> BRIEF
Read the listing below and copy out each line where the word "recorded" occurs.

> RECORD EXCERPTS
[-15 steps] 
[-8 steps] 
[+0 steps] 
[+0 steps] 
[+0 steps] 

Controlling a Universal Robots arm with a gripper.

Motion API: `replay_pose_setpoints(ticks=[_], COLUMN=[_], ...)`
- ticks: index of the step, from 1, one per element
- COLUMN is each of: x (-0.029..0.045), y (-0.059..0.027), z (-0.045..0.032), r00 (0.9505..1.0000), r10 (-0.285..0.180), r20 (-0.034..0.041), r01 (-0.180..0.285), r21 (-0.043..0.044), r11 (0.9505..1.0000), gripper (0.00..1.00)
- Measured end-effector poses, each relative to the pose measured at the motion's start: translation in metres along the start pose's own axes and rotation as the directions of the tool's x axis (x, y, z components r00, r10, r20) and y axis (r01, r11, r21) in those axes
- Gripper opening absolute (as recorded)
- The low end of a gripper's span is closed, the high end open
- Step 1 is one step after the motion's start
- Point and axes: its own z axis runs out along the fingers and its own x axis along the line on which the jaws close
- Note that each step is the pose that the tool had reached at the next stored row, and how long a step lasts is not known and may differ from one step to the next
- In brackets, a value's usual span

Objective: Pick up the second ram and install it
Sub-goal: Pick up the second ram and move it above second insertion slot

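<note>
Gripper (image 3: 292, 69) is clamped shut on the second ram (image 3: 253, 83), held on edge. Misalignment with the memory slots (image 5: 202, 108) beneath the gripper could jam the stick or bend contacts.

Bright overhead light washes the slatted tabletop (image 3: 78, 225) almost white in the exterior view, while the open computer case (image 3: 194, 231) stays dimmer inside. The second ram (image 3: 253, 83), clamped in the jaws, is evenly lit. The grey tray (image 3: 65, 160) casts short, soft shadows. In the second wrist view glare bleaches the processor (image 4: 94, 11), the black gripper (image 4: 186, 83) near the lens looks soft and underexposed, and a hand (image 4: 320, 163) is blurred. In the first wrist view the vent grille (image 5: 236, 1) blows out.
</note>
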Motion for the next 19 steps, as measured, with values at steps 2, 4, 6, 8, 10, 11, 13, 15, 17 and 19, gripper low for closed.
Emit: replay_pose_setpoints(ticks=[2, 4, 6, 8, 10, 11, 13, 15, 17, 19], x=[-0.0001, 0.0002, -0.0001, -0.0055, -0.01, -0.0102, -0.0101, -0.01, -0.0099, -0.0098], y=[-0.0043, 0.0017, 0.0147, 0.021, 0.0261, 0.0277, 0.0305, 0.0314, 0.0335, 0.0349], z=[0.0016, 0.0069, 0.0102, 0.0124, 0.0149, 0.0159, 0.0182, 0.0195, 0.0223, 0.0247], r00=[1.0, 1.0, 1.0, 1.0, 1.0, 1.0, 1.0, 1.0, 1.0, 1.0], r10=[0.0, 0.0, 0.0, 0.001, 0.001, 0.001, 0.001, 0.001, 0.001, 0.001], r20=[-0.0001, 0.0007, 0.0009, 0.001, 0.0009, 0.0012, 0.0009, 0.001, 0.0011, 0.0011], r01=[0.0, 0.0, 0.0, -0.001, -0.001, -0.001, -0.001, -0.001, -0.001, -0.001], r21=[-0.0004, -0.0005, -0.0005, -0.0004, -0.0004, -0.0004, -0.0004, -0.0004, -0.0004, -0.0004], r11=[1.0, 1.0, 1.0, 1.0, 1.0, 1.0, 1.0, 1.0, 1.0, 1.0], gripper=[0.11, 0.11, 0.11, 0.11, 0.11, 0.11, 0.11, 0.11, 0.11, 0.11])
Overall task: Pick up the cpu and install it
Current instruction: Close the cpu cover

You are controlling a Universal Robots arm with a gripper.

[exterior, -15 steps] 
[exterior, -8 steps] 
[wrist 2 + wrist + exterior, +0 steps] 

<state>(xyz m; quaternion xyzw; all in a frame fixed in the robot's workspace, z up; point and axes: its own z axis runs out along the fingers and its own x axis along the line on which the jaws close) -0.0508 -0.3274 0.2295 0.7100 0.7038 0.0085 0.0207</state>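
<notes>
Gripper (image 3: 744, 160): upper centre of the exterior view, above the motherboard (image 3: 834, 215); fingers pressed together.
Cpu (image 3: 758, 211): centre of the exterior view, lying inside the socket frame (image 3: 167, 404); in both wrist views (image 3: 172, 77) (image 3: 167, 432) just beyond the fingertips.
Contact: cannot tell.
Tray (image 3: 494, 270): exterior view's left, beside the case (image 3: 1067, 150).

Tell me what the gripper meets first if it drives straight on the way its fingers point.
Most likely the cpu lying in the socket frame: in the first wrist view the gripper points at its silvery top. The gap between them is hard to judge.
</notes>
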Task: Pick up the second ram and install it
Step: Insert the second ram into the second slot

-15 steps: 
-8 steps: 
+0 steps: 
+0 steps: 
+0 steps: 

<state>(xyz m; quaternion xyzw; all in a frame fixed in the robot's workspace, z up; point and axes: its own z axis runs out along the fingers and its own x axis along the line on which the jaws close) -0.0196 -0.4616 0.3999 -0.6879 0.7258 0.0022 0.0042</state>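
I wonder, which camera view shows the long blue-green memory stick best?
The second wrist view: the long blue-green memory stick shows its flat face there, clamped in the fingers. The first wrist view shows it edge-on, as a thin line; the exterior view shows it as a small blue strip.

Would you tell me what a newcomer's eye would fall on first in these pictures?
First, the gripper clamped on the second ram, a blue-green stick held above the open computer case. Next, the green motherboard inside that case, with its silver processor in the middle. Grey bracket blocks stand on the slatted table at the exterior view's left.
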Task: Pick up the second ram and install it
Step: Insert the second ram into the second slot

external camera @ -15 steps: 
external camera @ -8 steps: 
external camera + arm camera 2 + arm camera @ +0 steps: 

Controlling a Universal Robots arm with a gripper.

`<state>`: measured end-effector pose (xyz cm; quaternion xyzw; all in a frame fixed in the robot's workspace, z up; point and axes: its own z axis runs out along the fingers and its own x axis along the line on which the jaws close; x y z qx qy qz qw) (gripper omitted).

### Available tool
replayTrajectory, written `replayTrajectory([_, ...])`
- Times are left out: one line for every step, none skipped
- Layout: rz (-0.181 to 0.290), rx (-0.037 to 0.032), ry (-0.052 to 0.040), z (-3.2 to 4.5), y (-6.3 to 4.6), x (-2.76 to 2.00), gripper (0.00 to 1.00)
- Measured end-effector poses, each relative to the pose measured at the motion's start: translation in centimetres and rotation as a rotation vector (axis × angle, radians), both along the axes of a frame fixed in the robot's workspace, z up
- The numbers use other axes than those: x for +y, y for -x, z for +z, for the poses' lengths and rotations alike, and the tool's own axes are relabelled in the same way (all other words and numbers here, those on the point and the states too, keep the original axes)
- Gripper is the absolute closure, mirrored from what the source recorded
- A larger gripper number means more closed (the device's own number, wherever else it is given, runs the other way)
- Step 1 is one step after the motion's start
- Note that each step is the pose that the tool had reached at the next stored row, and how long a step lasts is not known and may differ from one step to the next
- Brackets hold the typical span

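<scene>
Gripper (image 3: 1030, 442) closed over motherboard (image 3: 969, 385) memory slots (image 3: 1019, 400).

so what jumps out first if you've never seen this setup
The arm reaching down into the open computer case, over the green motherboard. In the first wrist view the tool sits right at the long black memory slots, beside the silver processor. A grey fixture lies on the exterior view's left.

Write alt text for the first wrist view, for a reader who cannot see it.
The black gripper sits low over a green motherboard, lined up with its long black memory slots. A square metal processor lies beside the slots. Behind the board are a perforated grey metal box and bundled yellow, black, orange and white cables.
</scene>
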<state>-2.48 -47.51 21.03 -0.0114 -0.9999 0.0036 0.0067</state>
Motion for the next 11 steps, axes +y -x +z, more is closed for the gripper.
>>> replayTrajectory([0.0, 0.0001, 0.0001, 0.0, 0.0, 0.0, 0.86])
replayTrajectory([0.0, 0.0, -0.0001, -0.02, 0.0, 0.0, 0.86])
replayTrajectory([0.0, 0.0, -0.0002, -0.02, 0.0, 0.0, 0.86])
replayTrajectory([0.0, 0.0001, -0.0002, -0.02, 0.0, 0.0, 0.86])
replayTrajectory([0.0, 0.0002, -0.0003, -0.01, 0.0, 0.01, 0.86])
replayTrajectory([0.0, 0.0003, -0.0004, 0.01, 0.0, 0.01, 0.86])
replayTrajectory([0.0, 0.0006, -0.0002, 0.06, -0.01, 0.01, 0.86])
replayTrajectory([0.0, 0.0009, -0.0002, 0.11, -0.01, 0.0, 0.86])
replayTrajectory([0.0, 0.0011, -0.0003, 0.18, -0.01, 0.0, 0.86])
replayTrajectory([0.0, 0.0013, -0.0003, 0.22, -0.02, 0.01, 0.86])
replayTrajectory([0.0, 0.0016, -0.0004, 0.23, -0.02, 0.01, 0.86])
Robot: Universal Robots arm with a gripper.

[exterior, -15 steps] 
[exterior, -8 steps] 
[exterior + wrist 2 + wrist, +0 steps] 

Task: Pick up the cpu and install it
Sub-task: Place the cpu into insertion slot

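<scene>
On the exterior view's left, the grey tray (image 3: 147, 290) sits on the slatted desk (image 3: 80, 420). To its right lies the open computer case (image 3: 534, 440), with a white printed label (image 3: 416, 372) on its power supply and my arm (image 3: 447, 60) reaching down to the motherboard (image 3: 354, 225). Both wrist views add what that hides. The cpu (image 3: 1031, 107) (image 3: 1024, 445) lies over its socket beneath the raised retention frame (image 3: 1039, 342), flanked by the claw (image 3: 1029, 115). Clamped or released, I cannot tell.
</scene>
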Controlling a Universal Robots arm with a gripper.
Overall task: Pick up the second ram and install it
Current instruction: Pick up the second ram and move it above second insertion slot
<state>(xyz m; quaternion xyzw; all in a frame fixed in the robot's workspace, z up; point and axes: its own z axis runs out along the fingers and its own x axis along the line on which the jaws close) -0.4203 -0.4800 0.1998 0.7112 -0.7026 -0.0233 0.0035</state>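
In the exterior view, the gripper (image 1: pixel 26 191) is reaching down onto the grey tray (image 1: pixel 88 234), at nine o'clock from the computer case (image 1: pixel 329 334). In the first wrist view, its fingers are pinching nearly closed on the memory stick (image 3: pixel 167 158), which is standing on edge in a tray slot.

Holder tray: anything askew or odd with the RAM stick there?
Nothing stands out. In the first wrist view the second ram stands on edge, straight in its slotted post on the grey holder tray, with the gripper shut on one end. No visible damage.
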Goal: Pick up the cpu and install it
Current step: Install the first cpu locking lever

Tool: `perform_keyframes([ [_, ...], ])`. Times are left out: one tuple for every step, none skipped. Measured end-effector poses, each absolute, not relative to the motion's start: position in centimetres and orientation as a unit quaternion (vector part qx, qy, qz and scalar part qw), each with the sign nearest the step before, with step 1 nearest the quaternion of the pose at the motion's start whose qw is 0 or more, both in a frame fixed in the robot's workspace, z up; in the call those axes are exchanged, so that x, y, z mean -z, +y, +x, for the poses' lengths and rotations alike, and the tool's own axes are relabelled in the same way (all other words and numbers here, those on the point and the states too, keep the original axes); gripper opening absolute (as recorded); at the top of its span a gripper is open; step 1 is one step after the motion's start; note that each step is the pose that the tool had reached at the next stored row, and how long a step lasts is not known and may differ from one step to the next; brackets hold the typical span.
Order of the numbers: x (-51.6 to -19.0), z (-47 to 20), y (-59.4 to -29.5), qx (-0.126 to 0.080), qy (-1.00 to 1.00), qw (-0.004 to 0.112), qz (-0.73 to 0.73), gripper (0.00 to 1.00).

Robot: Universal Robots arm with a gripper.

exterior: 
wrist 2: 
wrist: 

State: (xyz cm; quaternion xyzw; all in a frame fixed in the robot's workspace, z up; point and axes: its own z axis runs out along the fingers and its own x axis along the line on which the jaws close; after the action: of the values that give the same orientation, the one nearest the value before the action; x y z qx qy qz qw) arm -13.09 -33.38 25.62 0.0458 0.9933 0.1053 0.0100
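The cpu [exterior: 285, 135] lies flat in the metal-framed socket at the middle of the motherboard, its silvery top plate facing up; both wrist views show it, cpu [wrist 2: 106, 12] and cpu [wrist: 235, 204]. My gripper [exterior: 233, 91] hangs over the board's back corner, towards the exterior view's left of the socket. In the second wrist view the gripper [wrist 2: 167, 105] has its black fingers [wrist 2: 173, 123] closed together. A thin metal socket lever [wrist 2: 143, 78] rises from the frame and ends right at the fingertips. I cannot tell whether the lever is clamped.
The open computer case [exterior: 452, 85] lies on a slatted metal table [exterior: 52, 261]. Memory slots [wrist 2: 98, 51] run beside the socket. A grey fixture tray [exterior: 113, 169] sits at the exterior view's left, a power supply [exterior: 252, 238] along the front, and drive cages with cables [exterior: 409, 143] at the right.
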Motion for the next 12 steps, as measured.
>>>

> OUTPUT FOR THIS TASK
- Gripper opening absolute (as recorded)
- Gripper is the absolute closure, mirrored from what the source recorded
Tool: `perform_keyframes([ [_, ...], ])`. Times are left out: one tuple for every step, none skipped. Measured end-effector poses, each absolute, not relative to the motion's start: position in centimetres and orientation as a unit quaternion (vector part qx, qy, qz and scalar part qw), each with the sign nearest the step before, with step 1 nearest the quaternion of the pose at the motion's start whose qw is 0 or more, both in a frame fixed in the robot's workspace, z up; in the call those axes are exchanged, so that x, y, z mean -z, +y, +x, for the poses' lengths and rotations alike, and the tool's own axes are relabelled in the same way (all other words and numbers here, those on the point and the states too, keep the original axes); gripper opening absolute (as recorded); at the top of its span a gripper is open; step 1 is one step after the motion's start; note that each step is the pose that the tool had reached at the next stored row, and how long a step lasts is not known and may differ from one step to the next; brackets hold the typical span.

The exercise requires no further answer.